Problem requirements - Retype each line of the listing below, from the first through the one holding "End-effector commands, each", with no other lines.

Dataset content -
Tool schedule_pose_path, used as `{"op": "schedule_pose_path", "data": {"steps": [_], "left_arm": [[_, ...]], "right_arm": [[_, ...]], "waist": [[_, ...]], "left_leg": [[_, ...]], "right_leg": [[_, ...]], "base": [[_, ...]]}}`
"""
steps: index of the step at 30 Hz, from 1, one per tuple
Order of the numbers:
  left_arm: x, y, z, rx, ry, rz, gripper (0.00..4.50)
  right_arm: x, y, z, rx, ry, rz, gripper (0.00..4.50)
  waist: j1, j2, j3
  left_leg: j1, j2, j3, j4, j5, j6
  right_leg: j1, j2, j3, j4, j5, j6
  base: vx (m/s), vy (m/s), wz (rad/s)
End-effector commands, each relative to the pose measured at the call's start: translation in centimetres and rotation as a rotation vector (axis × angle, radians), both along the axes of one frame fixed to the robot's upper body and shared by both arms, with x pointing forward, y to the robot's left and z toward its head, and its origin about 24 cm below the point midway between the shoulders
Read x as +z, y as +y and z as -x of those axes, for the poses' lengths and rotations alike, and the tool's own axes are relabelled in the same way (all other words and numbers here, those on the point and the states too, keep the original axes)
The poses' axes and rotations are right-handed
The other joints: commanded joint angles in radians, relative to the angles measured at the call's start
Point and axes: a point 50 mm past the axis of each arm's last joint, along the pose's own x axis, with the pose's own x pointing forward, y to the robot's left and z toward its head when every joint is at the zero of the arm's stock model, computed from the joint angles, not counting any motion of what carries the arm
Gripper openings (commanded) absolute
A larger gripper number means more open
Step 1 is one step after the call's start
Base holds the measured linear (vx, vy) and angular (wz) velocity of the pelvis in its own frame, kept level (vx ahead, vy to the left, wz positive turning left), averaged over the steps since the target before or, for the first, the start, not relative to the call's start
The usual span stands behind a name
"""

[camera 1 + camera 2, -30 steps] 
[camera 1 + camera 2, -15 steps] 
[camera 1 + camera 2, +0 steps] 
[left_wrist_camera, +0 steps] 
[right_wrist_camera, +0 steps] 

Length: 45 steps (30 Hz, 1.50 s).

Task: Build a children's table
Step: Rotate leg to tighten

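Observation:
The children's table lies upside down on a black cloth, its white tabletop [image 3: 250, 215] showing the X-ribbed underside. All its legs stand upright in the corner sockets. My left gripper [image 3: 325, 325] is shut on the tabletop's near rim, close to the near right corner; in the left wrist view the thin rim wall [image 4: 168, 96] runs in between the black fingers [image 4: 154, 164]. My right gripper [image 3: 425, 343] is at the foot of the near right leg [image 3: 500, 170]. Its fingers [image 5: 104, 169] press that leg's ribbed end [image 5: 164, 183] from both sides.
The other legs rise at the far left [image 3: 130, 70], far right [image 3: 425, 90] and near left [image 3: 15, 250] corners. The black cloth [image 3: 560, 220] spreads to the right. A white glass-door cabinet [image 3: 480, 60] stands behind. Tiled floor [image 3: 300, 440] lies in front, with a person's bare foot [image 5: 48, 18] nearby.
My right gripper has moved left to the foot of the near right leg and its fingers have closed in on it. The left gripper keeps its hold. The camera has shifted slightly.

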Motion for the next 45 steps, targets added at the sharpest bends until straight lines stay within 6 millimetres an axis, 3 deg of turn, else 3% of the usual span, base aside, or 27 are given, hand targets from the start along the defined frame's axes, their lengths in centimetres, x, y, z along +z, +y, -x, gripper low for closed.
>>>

The completed task -
Tool schedule_pose_path, used as `{"op": "schedule_pose_path", "data": {"steps": [_], "left_arm": [[_, ...]], "right_arm": [[_, ...]], "waist": [[_, ...]], "left_leg": [[_, ...]], "right_leg": [[_, ...]], "base": [[_, ...]]}}`
"""
steps: index of the step at 30 Hz, from 1, one per tuple
Order of the numbers:
  left_arm: x, y, z, rx, ry, rz, gripper (0.00..4.50)
  right_arm: x, y, z, rx, ry, rz, gripper (0.00..4.50)
  waist: j1, j2, j3
  left_leg: j1, j2, j3, j4, j5, j6
  right_leg: j1, j2, j3, j4, j5, j6
  base: vx (m/s), vy (m/s), wz (rad/s)
End-effector commands, each relative to the pose measured at the call's start: translation in centimetres and rotation as a rotation vector (axis × angle, radians), both along the axes of one frame fixed to the robot's upper body and shared by both arms, with x pointing forward, y to the robot's left and z toward its head, and its origin about 24 cm below the point midway between the shoulders

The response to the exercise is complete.